Craig Woll is a candidate for Martin County Commissioner. He sat down for an interview on how he could serve the needs of local residents.

Q. What do you have to say to students today?

A. Hang in there, things have got to get better. Ill be 60 next month, it was close to this bad when I was born. It’s as bad a time as this country has ever seen. It’s not going to be easy at first, but were a strong country and well get back from this. Don’t be greedy, that’s what got us here in the first place. We’ve got to return to being honest people or it will continue to happen.

A. How does your stand on the environment benefit my generation?

Q. 40% of the environment has some sort of government amenity, were very fortunate for all our protected land. I think we need to remember that while we need to satisfy our own needs as human beings there are a number of other species that rely on our own intelligent conservation. We need to be aware of the species that we’ve lost. This planet is what supports us, if we don’t not take care, it wont be able to provide for us or sustain us. It’s important that every generation remembers that were not just in this for the short time on earth.

A. What do you plan to do to create more jobs?

Q. Firstly, Martin County is notorious for being a hard country to establish or expand a business because it is expensive and there are many regulations. The current committee has charged growth management of altering designations. In addition to making permits more accessible, we need to be quicker; we need to expedite. Also, we need to support and defend Urban Service Boundaries. I would like to see green business’ that are appropriate for the county. We owe it to our citizens to look outside, we don’t nee just more jobs, business’ will bring a better tax base than residential will bring.

A. How can keeping our Urban Service Boundaries benefit our area?

Q. USBs, designed primarily to keep us from spending more money than necessary to save money.
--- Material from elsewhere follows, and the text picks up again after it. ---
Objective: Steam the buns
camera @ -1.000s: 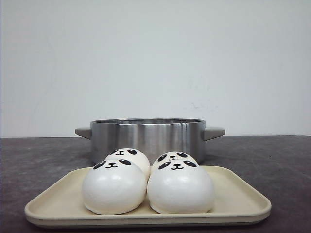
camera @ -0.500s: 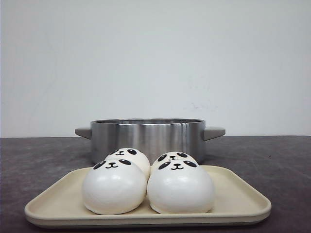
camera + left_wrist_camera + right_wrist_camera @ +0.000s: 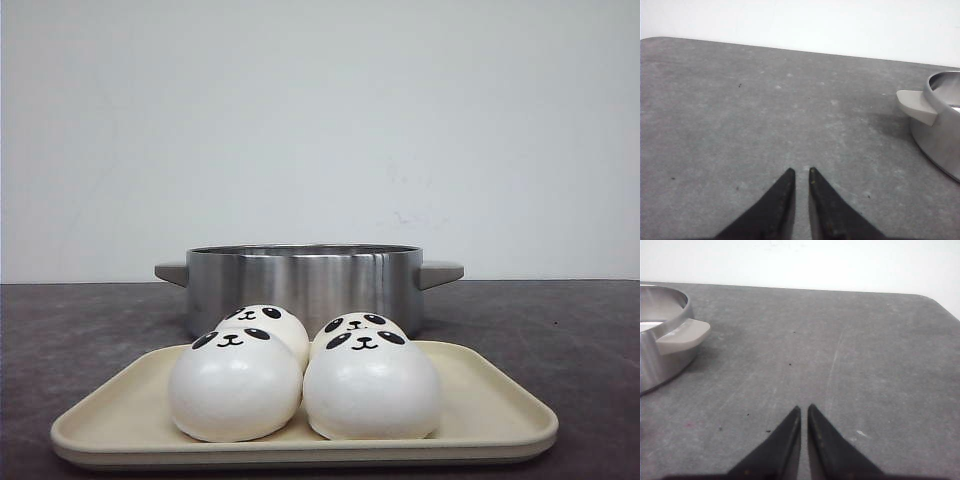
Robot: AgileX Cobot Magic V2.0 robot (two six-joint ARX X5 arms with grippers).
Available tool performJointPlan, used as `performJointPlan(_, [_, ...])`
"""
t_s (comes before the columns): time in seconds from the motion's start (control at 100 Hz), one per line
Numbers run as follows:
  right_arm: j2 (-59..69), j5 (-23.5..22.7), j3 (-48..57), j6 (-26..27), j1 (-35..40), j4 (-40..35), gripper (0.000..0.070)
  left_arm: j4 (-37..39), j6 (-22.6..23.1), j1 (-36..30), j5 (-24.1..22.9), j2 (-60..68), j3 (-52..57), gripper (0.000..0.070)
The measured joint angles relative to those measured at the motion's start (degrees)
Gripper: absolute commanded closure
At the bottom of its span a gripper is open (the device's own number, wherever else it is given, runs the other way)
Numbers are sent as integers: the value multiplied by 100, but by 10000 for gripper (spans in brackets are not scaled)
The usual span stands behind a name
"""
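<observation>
Front view first: four panda-faced buns [image 3: 304,375] sit huddled two by two, touching one another, on a cream tray [image 3: 495,420] at the near edge of the dark grey table [image 3: 80,320]. Just behind the tray stands a stainless steel pot [image 3: 305,280], lid off, with a pale grey handle [image 3: 441,272] sticking out on each side. Nothing has gone into the pot yet as far as I can see, though its inside is hidden from this angle.

Neither arm shows in that view. Over on the left wrist camera, the left end effector [image 3: 801,174] hangs over bare table with its black fingertips nearly together, only a thin slit between them, holding nothing; the pot's rim and one handle peek in at the edge. The right wrist camera tells the same story: the right end effector [image 3: 804,410] is pinched almost closed and empty, with the pot's other handle in sight.

So each arm sits outboard of the pot, one on either flank, and the buns lie inward, between the two arms. I'd judge neither arm clearly nearer; the left pair of buns suits the left arm, the right pair the right. The buns are round domes, so no long axis to line up with.

No brand, label or writing is readable anywhere, just the painted faces
</observation>
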Motion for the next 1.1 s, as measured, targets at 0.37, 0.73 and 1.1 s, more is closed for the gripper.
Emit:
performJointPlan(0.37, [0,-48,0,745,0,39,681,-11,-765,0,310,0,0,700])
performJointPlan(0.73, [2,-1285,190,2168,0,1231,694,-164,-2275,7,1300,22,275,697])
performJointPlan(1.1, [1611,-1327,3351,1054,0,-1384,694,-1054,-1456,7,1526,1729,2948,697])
They are also a growth boundary that limits development in rural areas. They also allow emergency services access to water ways and sewer roads, quickening response times. Response times are on par with the standards we set we shouldn’t spend money on adding sewer lines. Density 4 homes per acre, to 1 home per 20 acres. This was an invitation for an urban sprawl and made developers feel like its ok to make high density outside of boundaries. Lands inside of these areas have density level of one home per one or two acres. The more densely populated these areas, the slower the response time for the emergency services.
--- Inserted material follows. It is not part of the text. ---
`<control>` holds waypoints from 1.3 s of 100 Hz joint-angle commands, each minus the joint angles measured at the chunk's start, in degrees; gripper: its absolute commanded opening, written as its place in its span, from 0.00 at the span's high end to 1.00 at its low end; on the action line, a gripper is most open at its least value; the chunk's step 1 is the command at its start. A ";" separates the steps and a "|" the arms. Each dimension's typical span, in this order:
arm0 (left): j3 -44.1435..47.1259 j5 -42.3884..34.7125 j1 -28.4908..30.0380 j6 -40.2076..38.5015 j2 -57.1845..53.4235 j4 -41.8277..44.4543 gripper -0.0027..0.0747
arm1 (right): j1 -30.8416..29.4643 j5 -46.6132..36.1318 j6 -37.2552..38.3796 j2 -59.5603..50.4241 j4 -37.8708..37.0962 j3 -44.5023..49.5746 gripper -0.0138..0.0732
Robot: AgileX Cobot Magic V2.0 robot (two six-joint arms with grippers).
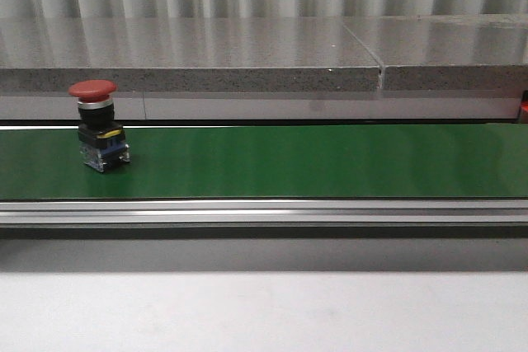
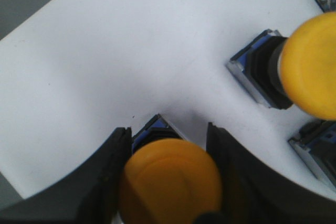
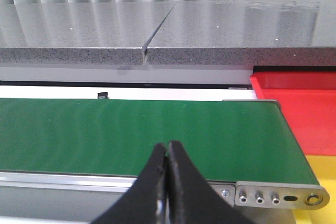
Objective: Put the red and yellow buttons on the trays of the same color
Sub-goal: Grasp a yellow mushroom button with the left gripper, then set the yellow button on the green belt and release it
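Fingers of the left gripper (image 2: pixel 168 182) sit closed either side of a yellow button (image 2: pixel 169 182) over the white tabletop (image 2: pixel 131 51), another yellow button (image 2: pixel 310 72) just beside. Right gripper (image 3: pixel 167 182) waits pinched together, empty, above the green belt (image 3: pixel 131 129). A red button (image 1: pixel 97 125) stands on the belt's left end. Next, I reckon: carry yellow to the yellow tray (image 3: pixel 320 169), beside the red tray (image 3: pixel 299 103).

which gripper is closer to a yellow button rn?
Left. The left gripper has its fingers on either side of a yellow button on the white surface. The right gripper is shut over the green belt, no yellow button in sight.
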 commanded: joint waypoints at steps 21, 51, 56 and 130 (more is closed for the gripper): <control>-1.56 1.81 -1.25 -0.07 -13.15 0.07 0.99 | 0.06 -4.58 -0.25 -0.95 -0.43 0.12 0.92; -2.92 5.71 -10.84 7.46 -27.19 -0.55 0.99 | 0.06 -4.58 -0.25 -0.95 -0.43 0.12 0.92; -4.68 7.43 -12.98 9.67 -27.44 -1.93 0.99 | 0.06 -4.58 -0.25 -0.95 -0.43 0.12 0.92; -17.27 12.47 -28.91 19.65 -6.96 -13.97 0.99 | 0.06 -4.58 -0.25 -0.95 -0.43 0.12 0.92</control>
A. Do you plan on doing anything about education?

Q. I believe in increasing size of the Indian River State County Chastain campus and an increased variety of subjects that are being taught. The more education options we can provide close to home, the better off we are. Not only does it educate our students but it provides a level of jobs that are desirable to the younger generation. If we can bring higher level jobs, the more opportunities there is for business growth that are related for education.

A. How do you support higher education?

Q. If we have more schools or larger student body, there may be more young people that choose to stay in the area. If there’s no work, college students will only be here for their educational period. We need to attract industries. There are many people in this county that don’t want it to change ever, and I respect that. But that’s not too sustainable tax base, we need to grow as a state and be going after industry.